Unfortunately, director Dean Israelite (Power Rangers, Project Almanac) and writer John Gatins (who specializes in sports melodramas like Hardball, Real Steel and Coach Carter) don’t thread their chosen needle between the theme-heavy character study and the YA crowd pleaser.
Most surprisingly, Little Wing’s ace in the hole is miscast. If you are, say, Brian Cox’s agent or someone who clocks him only as a venerated elder statesman of acting who lends his inimitable voice to McDonald’s commercials, it makes sense that Cox should try his version of the gruff geriatric who sets right an emotionally broken mentee a half-century his junior (see: Sean Connery in Finding Forrester, Morgan Freeman in A Good Person, or Sam Neill in Hunt for the Wilderpeople).
But what of Cox’s particular strengths? His first major film role was Hannibal Lecter in Manhunter (1986), a master class in reptile blood. And his fame exploded playing a right-wing media patriarch on Succession who routinely screamed “FUCK OFF!” at his spoiled children—at a volume synonymous with disownment.
In other words, Cox is simply too scary and, later, too passive in Little Wing. He doesn’t swear at Kaitlyn, but “you’re a surly little cretin!” is certainly a line that exemplifies the first problem. When the turn toward unlikely friendship comes, he struggles to lock those icy blue eyes on Kaitlyn in a connective or convincing way.
While Brooklyn Prince gave a brilliantly lifelike performance in The Florida Project, it’s hard to gauge her growth as an actor here. Her big moments are forced school monologues about Kathleen Hanna and whiplash-inducing narration. “My body really changed,” she interrupts the movie at one point before going shopping for bras with her mom (that scene at least ends with a nice family ice cream sit-down at Director Park).
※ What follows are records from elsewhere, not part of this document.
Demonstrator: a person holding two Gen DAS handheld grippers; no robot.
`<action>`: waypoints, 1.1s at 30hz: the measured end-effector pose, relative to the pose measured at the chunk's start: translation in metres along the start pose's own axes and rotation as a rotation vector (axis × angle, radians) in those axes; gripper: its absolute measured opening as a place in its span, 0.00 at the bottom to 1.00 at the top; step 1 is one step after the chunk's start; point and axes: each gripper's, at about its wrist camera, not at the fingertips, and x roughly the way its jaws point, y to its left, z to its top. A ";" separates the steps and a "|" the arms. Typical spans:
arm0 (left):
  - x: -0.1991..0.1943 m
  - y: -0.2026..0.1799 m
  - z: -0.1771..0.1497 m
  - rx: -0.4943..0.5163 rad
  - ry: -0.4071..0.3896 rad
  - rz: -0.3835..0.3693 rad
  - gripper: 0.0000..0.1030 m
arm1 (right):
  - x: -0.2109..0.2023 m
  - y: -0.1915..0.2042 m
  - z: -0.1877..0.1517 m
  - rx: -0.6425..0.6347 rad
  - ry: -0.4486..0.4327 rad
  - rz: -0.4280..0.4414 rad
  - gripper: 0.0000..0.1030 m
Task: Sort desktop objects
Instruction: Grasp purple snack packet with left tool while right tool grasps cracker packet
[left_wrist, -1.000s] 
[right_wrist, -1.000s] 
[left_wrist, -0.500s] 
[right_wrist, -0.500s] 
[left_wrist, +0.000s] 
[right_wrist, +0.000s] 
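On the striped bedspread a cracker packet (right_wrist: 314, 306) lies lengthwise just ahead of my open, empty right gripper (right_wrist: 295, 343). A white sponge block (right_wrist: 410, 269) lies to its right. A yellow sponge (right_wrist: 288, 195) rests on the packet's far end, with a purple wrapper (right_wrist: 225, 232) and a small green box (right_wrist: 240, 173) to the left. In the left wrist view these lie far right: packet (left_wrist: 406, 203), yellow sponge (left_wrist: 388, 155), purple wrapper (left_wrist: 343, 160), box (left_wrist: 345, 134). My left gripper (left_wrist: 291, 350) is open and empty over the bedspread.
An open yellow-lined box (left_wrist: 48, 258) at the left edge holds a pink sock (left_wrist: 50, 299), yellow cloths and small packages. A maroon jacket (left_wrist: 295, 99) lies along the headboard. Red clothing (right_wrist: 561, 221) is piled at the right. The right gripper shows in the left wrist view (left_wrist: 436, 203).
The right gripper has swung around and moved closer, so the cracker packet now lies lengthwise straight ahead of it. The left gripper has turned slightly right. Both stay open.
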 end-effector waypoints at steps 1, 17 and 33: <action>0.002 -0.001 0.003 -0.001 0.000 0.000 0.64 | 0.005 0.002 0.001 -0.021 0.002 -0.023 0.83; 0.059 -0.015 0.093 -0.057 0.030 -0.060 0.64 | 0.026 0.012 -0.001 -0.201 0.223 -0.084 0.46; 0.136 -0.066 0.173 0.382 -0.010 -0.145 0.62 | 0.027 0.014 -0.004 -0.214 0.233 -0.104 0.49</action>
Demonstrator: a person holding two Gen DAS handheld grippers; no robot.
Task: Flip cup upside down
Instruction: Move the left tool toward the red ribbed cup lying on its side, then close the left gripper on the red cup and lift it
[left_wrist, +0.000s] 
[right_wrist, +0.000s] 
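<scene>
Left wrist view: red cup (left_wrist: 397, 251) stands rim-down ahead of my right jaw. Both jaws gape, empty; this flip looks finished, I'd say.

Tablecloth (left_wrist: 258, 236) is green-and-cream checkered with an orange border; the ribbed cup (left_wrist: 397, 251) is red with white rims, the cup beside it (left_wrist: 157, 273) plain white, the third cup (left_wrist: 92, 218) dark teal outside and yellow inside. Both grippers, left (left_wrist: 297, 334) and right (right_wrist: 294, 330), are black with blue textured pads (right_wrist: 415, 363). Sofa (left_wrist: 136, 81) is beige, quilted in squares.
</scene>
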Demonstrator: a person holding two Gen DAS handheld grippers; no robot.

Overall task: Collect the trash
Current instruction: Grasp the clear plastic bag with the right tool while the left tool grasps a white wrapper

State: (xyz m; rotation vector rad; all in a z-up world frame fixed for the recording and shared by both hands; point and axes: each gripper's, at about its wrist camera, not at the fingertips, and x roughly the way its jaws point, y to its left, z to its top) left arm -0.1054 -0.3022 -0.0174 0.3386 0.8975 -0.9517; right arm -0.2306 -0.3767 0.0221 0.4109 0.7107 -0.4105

For a Portland-set movie in the streaming era, granted, Little Wing is far more locally embedded than To All the Boys I’ve Loved Before and thankfully more in the vein of Timmy Failure (another Oregon kid-animal picture, that one featuring an imaginary polar bear). Israelite has genuine fun above the Willamette, capturing ‘80s kids-on-bikes adventure energy when Adam and Kaitlyn tear westward over the Steel Bridge to steal The Granger after dark (later, a stand-off with Russian pigeon collectors on the Hawthorne Bridge is modeled on a spy exchange, all while perturbed cyclists barely avoid hitting them).
Those are well-staged, creative moments in a movie obsessed with bringing its story home to roost yet sadly sputtering through the journey. There’s no reason we can’t try this formula again, though. Maybe Nick Nolte and Portland’s famous crows next time?
SEE IT: Little Wing, rated PG-13, streams on Paramount+.